Il y a d'abord un peu de surprise à voir Ozon assumer avec "Frantz" une forme aussi classiquement sage, pour le meilleur (une indiscutable subtilité dans la représentation d'un pays vaincu, égaré entre deuil et soif de revanche, une véritable oreille musicale quant à l'utilisation des deux langues du film) et parfois le pire (le stéréotype toujours pénible du passage à la couleur comme "symbole").
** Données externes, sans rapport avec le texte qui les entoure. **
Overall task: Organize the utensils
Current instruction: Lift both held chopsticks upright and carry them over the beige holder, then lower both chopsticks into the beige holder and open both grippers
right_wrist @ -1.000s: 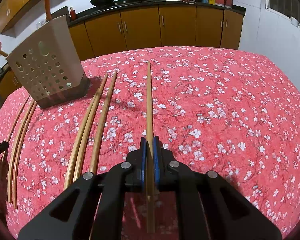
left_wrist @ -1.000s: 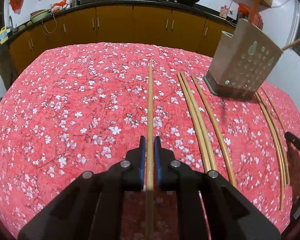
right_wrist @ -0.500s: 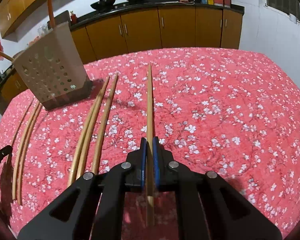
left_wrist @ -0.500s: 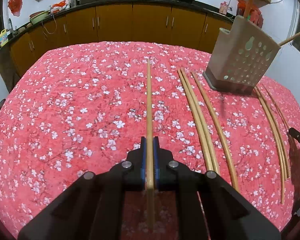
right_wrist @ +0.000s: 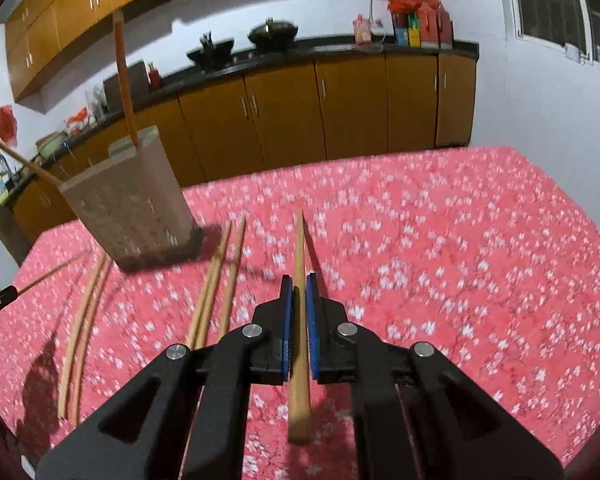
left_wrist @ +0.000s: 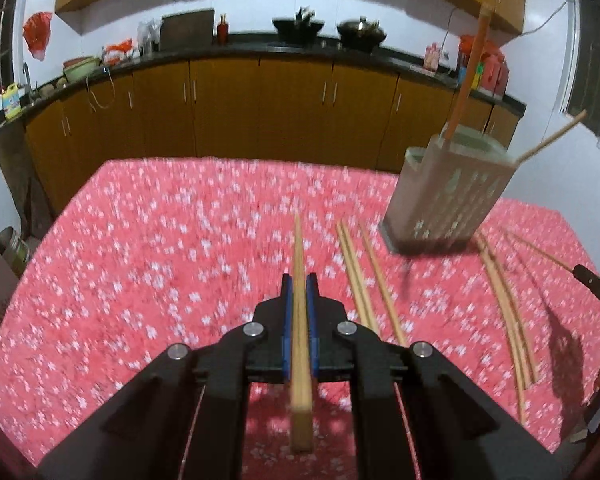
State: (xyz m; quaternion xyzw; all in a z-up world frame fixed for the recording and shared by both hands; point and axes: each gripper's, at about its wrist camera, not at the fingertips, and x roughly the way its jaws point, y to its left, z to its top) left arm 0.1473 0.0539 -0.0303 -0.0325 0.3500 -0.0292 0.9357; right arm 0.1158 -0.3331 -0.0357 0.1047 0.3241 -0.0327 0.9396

Bien sûr, derrière la reprise d'une pièce de théâtre apparemment déjà adaptée en mélo humaniste par Lubitsch, on reconnaît aisément les thèmes habituels d'Ozon, et en particulier le mensonge comme révélateur d'une vérité plus profonde. Mais paradoxalement, peut-être à cause d'une certaine maladresse dans la construction du récit (la seconde partie, française, moins réussie d'ailleurs, en écho de la première ; le truc des deux "révélations" pour relancer le film qui peine un peu...), on se lasse finalement des enjeux théoriques de "Frantz" pour s'intéresser au splendide retour à la vie d'une jeune femme étouffée par le deuil, superbement interprétée par une jeune Allemande inconnue chez nous, Paula Beer. A elle seule, elle justifie pleinement l'intérêt que l'on peut porter au film, et conforte encore la réputation justifiée de Ozon, directeur d'actrices et filmeur de femmes.